> _What needs to be done_
Find and copy each line of the records where the string "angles" shows up.

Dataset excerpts
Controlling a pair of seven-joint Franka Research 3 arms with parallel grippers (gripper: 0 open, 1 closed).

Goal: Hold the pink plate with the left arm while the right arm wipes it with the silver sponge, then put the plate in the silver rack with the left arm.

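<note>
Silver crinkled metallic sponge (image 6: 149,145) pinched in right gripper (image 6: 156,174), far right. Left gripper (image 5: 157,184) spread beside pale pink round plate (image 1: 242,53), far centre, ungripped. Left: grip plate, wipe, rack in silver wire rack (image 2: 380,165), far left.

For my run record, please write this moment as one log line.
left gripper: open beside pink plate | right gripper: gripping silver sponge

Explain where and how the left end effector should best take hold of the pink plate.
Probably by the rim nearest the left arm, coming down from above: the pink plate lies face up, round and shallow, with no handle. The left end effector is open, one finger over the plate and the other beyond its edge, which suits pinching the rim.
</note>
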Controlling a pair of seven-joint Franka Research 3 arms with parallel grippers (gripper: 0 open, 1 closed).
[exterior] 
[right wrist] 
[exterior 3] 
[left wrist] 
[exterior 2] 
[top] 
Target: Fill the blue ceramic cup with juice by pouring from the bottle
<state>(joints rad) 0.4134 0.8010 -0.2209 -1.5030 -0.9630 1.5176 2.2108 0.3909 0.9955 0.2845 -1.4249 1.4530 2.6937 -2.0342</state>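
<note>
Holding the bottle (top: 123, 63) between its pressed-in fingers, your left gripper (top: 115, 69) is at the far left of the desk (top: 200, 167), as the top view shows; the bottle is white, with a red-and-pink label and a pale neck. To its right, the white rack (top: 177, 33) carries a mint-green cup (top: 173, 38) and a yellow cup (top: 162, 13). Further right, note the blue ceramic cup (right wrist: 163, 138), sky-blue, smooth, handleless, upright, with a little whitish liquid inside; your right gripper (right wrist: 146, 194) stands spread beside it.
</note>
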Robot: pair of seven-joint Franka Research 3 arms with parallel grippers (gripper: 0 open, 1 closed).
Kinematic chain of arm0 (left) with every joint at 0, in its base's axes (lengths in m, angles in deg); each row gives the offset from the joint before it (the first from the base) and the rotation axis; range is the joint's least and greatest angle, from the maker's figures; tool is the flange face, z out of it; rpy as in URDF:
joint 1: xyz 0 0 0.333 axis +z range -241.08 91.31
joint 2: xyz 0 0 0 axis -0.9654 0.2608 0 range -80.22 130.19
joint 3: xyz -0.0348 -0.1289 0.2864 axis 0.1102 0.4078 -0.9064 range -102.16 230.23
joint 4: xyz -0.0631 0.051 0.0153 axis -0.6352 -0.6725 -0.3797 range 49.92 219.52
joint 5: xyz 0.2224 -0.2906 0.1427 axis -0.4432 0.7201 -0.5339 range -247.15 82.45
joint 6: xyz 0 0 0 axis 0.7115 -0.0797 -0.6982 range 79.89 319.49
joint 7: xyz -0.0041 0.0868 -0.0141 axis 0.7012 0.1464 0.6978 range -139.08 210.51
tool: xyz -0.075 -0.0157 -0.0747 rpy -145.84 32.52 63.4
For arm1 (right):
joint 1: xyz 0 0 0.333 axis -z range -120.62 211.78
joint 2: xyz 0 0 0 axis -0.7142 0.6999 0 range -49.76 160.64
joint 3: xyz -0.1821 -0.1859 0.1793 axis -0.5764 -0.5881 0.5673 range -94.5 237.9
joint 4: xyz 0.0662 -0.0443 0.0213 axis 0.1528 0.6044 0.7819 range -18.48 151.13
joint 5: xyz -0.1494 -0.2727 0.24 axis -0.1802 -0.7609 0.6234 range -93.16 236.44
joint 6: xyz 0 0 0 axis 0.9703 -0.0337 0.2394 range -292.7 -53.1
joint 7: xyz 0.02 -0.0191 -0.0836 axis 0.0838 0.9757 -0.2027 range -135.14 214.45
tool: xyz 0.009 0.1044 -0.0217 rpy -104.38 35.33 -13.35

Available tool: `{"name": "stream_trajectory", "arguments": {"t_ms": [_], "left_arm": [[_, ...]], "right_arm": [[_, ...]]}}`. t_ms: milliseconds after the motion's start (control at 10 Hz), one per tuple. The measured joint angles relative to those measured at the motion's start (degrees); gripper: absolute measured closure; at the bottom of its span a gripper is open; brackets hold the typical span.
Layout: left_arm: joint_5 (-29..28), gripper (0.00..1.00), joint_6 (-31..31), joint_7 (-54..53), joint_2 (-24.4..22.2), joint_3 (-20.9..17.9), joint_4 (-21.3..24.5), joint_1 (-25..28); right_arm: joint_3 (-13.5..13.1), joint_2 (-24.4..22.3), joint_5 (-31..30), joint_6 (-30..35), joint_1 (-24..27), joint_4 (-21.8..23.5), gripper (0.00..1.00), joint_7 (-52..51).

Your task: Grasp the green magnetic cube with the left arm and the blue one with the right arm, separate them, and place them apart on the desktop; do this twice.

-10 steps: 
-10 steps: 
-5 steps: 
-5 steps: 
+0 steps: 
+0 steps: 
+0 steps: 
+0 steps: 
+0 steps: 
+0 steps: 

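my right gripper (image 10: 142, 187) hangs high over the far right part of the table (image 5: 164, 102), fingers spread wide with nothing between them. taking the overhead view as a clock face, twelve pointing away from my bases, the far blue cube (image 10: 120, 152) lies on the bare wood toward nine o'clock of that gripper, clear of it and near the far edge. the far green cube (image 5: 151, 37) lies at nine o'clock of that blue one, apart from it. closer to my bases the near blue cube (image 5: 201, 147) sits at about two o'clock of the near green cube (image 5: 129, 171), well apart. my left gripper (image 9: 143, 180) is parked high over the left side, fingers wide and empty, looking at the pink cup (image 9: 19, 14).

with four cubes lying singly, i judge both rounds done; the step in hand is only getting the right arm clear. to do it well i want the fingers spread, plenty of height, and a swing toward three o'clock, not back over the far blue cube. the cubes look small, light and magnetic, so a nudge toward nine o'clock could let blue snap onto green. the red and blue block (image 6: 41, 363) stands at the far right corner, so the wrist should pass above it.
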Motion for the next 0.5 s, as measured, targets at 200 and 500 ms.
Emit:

> _Result_
Kinematic chain of arm0 (left) with every joint at 0, in its base's axes (lengths in m, angles in deg); each row gives the offset from the joint before it (the first from the base) and the rotation axis; range is the joint's least and greatest angle, from the maker's figures; tool is the flange face, z out of it; rpy as in URDF:
Available tool: `{"name": "stream_trajectory", "arguments": {"t_ms": [_], "left_arm": [[_, ...]], "right_arm": [[_, ...]]}}`. t_ms: milliseconds after the motion's start (control at 10 Hz), one per tuple. The measured joint angles relative to those measured at the motion's start (degrees); gripper: absolute measured closure; at the bottom of its span a gripper is open; brackets hold the typical span.

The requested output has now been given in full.